Economic rebound seen in K.C., other U.S. cities

? Based on reports from Kansas City and three other U.S. cities, the weak economy finally may be emerging from the doldrums, the Federal Reserve said Wednesday.

In a survey of business conditions around the country, the central bank said four of its 12 districts Dallas, Kansas City, New York and Minneapolis showed indications of increased economic activity. Not one region reported further deteriorating conditions since the end of the Iraq war.

“I sense that the Fed believes at the very least the economy has stabilized and there are some nascent signs that we may be turning the corner,” said Mark Zandi, chief economist at Economy.com. “It is still a very cautious report with a lot of qualifiers.”

Fed policy-makers will use the report when they meet to review interest rates on June 24-25.

Even with the slightly more upbeat tone, analysts said they were convinced that the central bank again would lower interest rates. The Fed’s target for the federal funds rate, the interest that banks charge each other, is at 1.25 percent, a 41-year low.

“The good news is that things aren’t getting any worse and most likely the economy is stabilizing after the Iraq war,” said Sung Won Sohn, chief economist at Wells Fargo in Minneapolis. “But on the other hand, the economy isn’t out of the woods yet.”

Many Fed regions still described conditions as “sluggish,” “subpar” and “subdued,” according to the survey. It found retail sales stronger than during the Iraq war but below levels of a year ago.

“The unwinding of war-related concerns appears to have provided some lift to business and consumer confidence, but most reports suggest that the effect has not been dramatic,” the survey said.

Many analysts said the only debate at the upcoming Fed meeting would be whether to cut interest rates by one-quarter of a percentage point, the usual Fed move, or by one-half of a point. The Fed’s last rate cut, a half-point, came seven months ago.

Analysts said their certainty was based on comments by Federal Reserve Chairman Alan Greenspan and other Fed officials about the remote threat that economic activity could slow so much it could lead to a prolonged period of deflation, a destabilizing fall in prices. That has not happened since the Great Depression of the 1930s.

Greenspan began talking in late May about the threat of deflation. Since then, interest rates set by financial markets have moved significantly lower. The six-month Treasury bill fell this week below 1 percent for the first time in 45 years. The 10-year Treasury note, which is a major influence on home mortgage rates, has dropped by more than a half-point to around 3.2 percent, the lowest since 1958.

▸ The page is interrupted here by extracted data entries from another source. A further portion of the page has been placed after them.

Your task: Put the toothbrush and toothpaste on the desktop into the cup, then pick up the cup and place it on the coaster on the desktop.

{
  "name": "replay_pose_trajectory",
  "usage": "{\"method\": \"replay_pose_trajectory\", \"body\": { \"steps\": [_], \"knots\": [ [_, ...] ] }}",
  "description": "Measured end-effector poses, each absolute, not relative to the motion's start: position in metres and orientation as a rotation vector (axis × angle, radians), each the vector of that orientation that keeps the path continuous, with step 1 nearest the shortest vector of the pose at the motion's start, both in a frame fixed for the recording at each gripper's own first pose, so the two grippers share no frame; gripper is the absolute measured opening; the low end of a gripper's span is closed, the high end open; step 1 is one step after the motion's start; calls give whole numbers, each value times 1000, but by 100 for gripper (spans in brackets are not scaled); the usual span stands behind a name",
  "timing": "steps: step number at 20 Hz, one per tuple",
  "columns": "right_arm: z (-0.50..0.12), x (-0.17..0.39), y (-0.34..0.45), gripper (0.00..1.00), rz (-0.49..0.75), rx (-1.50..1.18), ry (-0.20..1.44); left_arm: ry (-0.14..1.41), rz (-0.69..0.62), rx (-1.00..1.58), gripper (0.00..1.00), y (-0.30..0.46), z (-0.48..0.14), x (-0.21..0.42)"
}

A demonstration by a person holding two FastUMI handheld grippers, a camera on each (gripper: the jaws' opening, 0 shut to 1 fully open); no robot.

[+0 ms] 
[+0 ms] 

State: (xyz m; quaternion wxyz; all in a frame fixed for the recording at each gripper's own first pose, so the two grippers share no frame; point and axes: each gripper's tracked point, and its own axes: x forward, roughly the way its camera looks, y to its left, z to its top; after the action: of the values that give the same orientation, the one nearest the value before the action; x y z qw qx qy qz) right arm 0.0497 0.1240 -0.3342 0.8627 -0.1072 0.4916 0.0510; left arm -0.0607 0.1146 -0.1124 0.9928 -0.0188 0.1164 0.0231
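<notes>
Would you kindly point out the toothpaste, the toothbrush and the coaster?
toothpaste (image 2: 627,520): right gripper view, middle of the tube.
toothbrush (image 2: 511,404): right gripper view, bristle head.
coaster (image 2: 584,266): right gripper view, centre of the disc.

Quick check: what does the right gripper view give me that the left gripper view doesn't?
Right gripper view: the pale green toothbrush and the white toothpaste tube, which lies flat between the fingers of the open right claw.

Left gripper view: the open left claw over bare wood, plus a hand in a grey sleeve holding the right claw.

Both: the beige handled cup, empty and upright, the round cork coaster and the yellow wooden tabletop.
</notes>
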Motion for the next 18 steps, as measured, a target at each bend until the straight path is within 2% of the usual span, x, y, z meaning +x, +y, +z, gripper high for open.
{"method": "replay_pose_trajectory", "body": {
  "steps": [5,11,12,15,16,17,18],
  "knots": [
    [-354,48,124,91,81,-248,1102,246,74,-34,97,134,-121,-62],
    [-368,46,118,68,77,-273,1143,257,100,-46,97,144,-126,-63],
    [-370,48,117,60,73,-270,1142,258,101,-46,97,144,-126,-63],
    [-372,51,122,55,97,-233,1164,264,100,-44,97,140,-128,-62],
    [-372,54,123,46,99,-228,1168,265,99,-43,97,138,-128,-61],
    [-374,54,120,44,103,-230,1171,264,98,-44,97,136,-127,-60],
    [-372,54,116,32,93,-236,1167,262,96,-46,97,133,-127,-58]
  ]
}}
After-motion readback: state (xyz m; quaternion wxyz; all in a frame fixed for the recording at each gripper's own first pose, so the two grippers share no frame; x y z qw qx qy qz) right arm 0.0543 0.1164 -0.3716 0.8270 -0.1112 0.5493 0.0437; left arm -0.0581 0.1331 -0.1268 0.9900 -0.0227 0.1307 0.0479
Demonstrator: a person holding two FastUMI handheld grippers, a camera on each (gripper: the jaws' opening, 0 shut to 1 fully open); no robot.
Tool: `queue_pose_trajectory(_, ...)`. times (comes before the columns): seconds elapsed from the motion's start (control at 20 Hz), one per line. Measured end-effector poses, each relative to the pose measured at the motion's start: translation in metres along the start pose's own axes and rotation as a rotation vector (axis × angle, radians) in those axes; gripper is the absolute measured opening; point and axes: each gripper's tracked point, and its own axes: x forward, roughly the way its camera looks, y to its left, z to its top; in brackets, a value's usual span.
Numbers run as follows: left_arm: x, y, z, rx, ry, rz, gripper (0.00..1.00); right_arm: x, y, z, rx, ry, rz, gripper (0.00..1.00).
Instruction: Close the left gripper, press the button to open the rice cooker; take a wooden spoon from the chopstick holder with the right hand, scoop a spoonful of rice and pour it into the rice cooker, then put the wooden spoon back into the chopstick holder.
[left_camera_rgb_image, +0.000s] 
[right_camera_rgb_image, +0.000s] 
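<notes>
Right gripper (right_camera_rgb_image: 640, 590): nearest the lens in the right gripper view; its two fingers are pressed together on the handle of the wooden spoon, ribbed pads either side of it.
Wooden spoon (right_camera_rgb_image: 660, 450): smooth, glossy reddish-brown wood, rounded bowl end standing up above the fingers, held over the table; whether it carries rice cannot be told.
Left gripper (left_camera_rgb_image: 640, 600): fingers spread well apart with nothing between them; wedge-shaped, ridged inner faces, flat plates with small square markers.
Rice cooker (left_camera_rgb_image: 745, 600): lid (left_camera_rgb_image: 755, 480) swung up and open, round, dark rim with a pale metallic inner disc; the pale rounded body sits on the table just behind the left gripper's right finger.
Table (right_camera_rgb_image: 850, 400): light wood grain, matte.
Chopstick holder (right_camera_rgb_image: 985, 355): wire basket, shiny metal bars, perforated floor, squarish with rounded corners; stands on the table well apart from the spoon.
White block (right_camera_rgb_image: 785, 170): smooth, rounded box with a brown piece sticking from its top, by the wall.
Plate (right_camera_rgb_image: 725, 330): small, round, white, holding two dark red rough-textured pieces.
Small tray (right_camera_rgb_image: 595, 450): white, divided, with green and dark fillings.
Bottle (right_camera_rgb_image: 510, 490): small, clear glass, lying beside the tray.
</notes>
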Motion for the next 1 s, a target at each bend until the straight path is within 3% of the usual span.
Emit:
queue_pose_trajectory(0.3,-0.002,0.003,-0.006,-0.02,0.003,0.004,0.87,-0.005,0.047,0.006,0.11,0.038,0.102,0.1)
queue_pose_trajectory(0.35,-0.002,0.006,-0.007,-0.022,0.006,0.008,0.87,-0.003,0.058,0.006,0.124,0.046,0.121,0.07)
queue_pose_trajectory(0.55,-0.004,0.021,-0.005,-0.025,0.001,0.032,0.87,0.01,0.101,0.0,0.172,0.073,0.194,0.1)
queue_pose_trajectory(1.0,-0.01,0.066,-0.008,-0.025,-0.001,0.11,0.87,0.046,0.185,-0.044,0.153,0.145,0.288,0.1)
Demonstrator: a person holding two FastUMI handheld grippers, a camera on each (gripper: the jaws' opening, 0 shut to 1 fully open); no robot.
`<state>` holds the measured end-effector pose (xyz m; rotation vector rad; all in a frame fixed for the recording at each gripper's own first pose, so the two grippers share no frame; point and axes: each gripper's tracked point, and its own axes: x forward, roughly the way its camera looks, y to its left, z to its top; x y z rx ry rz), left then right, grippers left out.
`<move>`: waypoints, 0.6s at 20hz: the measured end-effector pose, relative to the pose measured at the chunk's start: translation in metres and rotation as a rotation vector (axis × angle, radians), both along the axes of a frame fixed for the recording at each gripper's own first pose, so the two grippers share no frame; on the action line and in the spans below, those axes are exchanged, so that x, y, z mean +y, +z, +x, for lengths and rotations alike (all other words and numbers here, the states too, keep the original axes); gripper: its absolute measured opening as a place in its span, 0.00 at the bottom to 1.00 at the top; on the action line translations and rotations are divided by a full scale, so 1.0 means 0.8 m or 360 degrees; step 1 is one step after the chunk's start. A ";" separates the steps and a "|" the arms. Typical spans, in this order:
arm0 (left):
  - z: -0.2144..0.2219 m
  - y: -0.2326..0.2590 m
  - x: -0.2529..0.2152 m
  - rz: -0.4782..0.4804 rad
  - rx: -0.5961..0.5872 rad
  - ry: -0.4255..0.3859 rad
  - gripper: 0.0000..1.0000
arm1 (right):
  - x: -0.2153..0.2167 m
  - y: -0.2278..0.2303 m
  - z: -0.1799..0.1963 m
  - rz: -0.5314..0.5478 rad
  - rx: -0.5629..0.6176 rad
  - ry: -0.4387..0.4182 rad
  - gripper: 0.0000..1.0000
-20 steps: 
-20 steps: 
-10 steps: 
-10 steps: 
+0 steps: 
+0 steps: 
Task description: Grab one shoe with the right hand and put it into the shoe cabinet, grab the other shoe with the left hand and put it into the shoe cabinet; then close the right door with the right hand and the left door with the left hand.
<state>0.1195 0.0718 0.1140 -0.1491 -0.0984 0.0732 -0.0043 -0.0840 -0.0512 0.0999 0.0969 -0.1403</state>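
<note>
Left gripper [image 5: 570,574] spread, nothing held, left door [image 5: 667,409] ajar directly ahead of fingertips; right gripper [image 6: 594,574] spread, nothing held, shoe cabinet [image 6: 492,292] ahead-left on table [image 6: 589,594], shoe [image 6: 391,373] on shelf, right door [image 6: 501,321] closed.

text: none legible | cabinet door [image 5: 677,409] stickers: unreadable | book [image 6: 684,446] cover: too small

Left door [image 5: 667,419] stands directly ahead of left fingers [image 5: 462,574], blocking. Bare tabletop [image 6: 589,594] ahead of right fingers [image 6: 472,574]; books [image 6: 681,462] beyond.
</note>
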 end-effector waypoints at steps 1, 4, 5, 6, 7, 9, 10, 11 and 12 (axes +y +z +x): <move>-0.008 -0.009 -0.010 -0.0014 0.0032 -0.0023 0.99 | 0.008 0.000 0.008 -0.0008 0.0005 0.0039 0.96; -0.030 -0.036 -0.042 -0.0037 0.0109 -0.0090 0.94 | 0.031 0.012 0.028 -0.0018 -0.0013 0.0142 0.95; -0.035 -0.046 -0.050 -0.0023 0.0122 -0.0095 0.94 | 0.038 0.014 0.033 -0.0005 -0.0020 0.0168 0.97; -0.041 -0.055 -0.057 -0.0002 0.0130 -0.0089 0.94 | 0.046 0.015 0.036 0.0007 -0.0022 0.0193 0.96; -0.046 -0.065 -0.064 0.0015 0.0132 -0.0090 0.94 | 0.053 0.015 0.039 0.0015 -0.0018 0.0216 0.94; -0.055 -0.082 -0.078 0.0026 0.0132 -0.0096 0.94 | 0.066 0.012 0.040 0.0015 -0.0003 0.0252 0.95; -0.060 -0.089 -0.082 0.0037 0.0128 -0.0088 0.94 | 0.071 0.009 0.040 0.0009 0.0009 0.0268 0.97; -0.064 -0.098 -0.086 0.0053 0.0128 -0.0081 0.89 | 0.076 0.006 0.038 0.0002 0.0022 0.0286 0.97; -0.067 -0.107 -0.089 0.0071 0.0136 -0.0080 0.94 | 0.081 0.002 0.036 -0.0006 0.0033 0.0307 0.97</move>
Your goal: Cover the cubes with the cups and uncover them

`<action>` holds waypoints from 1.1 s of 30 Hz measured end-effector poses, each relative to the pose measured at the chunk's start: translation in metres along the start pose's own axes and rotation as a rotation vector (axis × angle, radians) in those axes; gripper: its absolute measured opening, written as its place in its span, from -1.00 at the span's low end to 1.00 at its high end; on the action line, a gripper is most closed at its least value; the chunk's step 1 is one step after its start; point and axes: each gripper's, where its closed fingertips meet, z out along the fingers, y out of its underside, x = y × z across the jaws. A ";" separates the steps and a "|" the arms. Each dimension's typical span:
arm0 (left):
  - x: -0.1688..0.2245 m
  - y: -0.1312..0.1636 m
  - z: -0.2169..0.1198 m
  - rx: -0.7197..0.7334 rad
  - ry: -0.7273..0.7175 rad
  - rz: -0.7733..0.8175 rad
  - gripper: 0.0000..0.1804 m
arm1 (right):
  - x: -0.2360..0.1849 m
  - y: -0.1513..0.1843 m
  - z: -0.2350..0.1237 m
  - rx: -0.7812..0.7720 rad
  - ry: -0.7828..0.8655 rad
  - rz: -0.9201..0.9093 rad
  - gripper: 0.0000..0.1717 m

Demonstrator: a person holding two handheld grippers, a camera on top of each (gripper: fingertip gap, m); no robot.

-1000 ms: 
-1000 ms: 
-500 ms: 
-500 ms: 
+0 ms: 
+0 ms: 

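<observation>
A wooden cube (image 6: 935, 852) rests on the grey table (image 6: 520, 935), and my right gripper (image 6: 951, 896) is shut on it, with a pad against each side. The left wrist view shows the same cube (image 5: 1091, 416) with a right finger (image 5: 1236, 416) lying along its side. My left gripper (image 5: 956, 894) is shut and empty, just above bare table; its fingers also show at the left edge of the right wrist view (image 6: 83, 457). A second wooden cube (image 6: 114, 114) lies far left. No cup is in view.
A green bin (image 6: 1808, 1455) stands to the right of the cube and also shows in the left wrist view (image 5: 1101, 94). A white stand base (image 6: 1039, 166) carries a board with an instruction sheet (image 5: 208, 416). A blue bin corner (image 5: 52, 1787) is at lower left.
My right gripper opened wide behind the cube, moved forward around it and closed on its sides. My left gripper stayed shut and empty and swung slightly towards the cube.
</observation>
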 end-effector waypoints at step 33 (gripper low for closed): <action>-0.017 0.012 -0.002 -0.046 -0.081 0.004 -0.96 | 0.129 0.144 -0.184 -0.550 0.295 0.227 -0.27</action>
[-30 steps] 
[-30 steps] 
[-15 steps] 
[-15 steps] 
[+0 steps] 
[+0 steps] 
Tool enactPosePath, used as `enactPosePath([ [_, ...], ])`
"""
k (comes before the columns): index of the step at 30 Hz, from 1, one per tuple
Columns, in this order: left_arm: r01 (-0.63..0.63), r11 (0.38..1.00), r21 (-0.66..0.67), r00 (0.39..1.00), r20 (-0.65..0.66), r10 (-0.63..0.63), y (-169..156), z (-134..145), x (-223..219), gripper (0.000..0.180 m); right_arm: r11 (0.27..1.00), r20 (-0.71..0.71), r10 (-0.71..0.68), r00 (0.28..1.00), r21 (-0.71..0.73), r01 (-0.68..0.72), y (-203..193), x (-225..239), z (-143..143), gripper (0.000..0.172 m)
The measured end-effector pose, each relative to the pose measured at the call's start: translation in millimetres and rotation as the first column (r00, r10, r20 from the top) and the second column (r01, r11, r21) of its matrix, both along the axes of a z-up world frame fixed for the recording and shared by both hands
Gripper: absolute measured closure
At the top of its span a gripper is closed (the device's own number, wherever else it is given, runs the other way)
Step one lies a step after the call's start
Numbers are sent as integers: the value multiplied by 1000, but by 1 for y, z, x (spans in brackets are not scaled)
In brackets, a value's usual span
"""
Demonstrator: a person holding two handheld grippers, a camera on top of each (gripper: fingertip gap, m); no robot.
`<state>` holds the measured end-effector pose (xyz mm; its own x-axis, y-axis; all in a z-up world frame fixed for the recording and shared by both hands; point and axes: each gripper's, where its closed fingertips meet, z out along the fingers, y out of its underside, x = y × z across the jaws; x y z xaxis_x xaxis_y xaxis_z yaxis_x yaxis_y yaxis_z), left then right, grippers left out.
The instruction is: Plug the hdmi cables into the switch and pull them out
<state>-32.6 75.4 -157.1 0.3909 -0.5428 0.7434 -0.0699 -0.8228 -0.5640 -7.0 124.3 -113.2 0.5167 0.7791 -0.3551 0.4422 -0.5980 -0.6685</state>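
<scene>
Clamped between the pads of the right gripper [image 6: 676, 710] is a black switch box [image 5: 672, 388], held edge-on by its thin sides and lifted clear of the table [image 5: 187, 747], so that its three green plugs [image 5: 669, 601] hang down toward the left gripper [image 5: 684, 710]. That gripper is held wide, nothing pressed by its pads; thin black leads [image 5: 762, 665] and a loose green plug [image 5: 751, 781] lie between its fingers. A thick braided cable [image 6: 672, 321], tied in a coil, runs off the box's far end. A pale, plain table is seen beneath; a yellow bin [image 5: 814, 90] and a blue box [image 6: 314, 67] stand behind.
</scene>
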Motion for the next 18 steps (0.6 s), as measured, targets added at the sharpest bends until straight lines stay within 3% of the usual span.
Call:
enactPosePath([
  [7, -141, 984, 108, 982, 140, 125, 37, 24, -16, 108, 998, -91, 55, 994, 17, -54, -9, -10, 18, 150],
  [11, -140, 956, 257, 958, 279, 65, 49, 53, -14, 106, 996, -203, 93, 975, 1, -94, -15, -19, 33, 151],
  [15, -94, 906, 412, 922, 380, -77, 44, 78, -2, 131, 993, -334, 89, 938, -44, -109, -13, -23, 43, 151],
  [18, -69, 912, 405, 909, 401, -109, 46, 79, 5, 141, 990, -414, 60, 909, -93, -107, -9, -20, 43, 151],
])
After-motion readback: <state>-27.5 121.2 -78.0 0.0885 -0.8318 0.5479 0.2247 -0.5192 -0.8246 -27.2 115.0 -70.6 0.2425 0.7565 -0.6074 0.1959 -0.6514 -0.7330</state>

“Fed officials are getting the markets to do their work for them,” said David Wyss, chief economist at Standard & Poor’s in New York. “It is very clear that the markets now expect rates to stay low for some time.”

In a speech Wednesday, Federal Vice Chairman Roger Ferguson described the country’s near-term economic prospects as “still somewhat clouded” and said “preventing deflation remains preferable to reversing it.”

The Fed survey said consumer spending was lackluster in May, and many analysts believe it will not pick up until the unemployment rate turns around.

The jobless rate hit a nine-year high of 6.1 percent in May, the government reported last week, even though the pace of layoffs slowed somewhat.

The Fed’s survey detected some improvements in the manufacturing sector. For example, three districts New York, Minneapolis and Cleveland reported an increase in industrial activity.

The lowest mortgage rates in four decades helped further increase home sales and residential construction. But the survey found that commercial real estate remained in a slump.

The survey found that agricultural production was impaired by wet weather in many parts of the country.